> _Task details_: Filter the material below down to the lines with the word "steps" and give those lines.

> _Supplied entries_:
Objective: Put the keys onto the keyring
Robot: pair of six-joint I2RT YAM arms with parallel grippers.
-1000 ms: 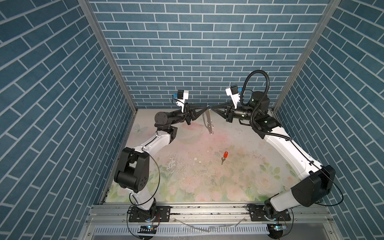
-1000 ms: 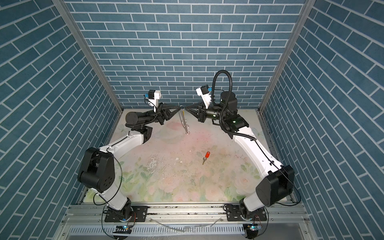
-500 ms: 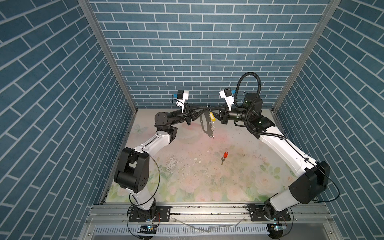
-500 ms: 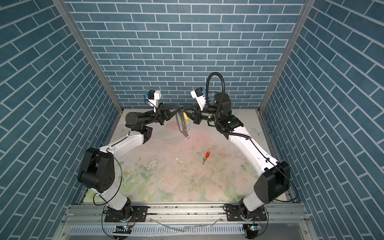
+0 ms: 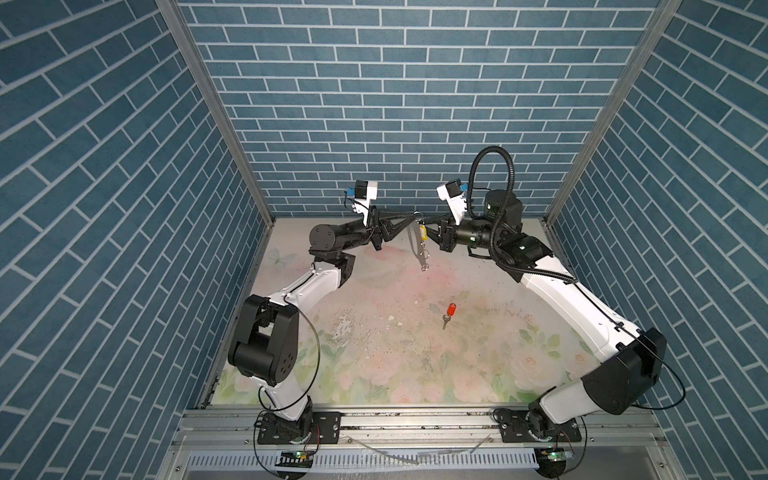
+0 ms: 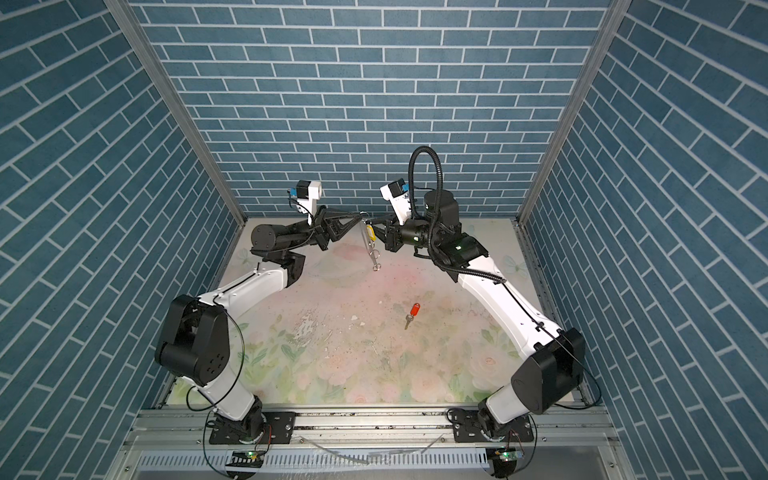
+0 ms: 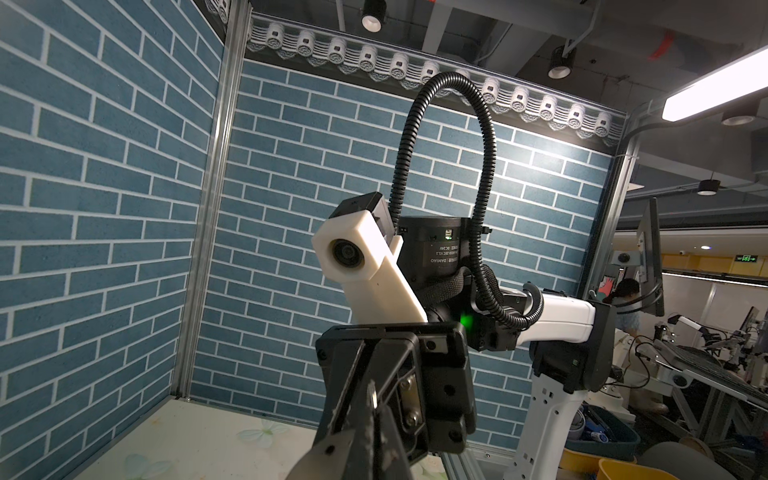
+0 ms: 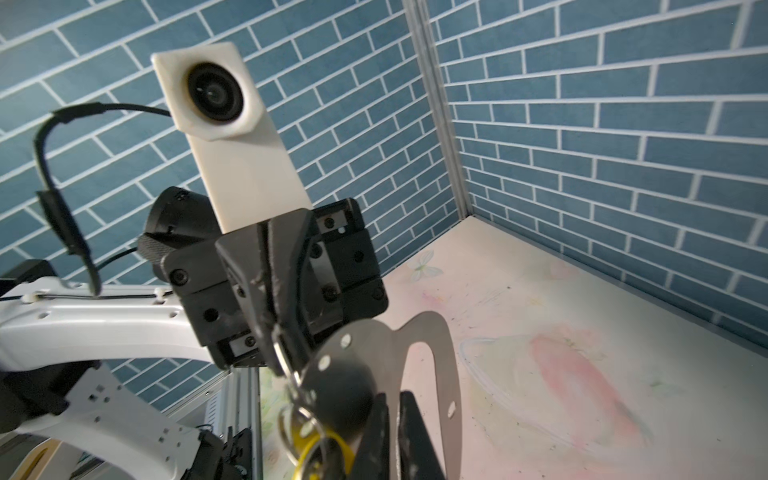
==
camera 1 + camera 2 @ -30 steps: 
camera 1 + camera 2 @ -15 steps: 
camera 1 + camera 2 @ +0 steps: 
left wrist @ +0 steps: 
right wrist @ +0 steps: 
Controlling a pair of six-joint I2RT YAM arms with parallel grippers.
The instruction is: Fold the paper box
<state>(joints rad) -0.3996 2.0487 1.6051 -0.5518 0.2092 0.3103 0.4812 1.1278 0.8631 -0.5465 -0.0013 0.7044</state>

> _Reply to the task_:
camera 1 + camera 2 @ -30 steps: 
camera 1 + camera 2 @ -15 steps: 
camera 1 + camera 2 @ +0 steps: 
left wrist @ +0 steps: 
right wrist @ +0 steps: 

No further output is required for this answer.